> [TASK]:
What you return must match the listing exactly, with every image removed.

> [GIVEN MATERIAL]:
=====
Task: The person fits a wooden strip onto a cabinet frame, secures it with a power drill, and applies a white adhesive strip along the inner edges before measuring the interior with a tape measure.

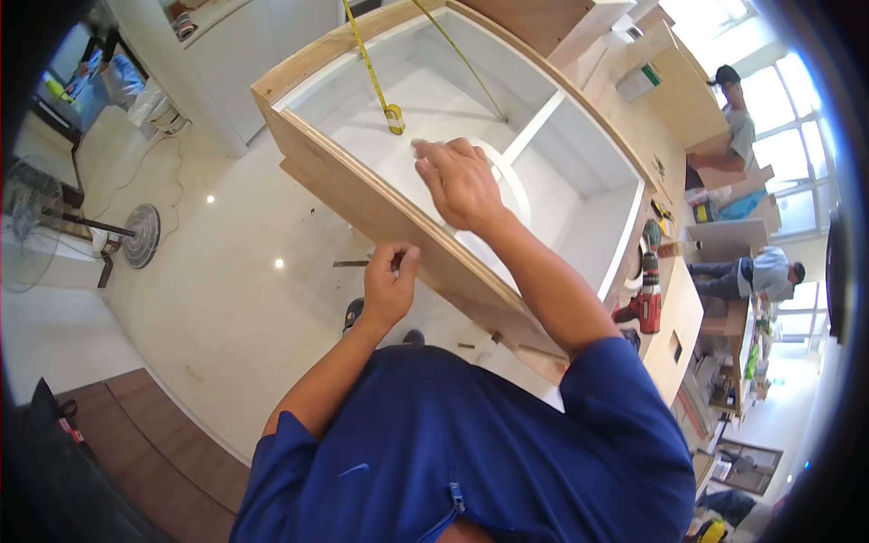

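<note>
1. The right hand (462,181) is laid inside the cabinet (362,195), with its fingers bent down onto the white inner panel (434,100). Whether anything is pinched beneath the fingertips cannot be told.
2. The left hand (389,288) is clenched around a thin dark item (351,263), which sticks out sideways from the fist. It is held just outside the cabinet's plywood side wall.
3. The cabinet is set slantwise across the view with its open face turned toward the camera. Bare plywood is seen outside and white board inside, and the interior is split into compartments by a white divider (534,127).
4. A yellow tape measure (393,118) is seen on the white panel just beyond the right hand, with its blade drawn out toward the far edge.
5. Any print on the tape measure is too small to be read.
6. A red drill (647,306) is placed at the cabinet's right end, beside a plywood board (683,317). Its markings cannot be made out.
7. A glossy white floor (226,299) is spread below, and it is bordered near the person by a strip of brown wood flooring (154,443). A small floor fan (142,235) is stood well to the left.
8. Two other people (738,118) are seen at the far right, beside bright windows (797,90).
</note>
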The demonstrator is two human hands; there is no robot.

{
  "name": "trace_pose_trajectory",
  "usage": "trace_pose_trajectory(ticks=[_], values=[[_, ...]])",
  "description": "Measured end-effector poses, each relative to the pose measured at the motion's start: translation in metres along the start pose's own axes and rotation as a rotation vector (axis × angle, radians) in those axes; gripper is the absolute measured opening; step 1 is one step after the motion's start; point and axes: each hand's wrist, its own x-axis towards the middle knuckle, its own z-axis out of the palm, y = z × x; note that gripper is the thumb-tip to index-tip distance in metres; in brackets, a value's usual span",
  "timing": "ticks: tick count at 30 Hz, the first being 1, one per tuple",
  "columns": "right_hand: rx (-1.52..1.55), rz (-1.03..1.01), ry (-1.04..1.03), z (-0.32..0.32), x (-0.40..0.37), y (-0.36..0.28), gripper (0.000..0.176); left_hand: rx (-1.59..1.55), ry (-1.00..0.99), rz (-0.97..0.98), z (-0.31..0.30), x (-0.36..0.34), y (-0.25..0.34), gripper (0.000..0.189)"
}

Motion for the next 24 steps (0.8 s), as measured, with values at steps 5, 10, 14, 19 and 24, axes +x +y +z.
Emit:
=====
> [RESPONSE BOX]:
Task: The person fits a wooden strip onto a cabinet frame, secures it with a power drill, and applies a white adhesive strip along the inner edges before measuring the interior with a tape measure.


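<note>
1. The right hand (462,181) is laid inside the cabinet (362,195), with its fingers bent down onto the white inner panel (434,100). Whether anything is pinched beneath the fingertips cannot be told.
2. The left hand (389,288) is clenched around a thin dark item (351,263), which sticks out sideways from the fist. It is held just outside the cabinet's plywood side wall.
3. The cabinet is set slantwise across the view with its open face turned toward the camera. Bare plywood is seen outside and white board inside, and the interior is split into compartments by a white divider (534,127).
4. A yellow tape measure (393,118) is seen on the white panel just beyond the right hand, with its blade drawn out toward the far edge.
5. Any print on the tape measure is too small to be read.
6. A red drill (647,306) is placed at the cabinet's right end, beside a plywood board (683,317). Its markings cannot be made out.
7. A glossy white floor (226,299) is spread below, and it is bordered near the person by a strip of brown wood flooring (154,443). A small floor fan (142,235) is stood well to the left.
8. Two other people (738,118) are seen at the far right, beside bright windows (797,90).
</note>
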The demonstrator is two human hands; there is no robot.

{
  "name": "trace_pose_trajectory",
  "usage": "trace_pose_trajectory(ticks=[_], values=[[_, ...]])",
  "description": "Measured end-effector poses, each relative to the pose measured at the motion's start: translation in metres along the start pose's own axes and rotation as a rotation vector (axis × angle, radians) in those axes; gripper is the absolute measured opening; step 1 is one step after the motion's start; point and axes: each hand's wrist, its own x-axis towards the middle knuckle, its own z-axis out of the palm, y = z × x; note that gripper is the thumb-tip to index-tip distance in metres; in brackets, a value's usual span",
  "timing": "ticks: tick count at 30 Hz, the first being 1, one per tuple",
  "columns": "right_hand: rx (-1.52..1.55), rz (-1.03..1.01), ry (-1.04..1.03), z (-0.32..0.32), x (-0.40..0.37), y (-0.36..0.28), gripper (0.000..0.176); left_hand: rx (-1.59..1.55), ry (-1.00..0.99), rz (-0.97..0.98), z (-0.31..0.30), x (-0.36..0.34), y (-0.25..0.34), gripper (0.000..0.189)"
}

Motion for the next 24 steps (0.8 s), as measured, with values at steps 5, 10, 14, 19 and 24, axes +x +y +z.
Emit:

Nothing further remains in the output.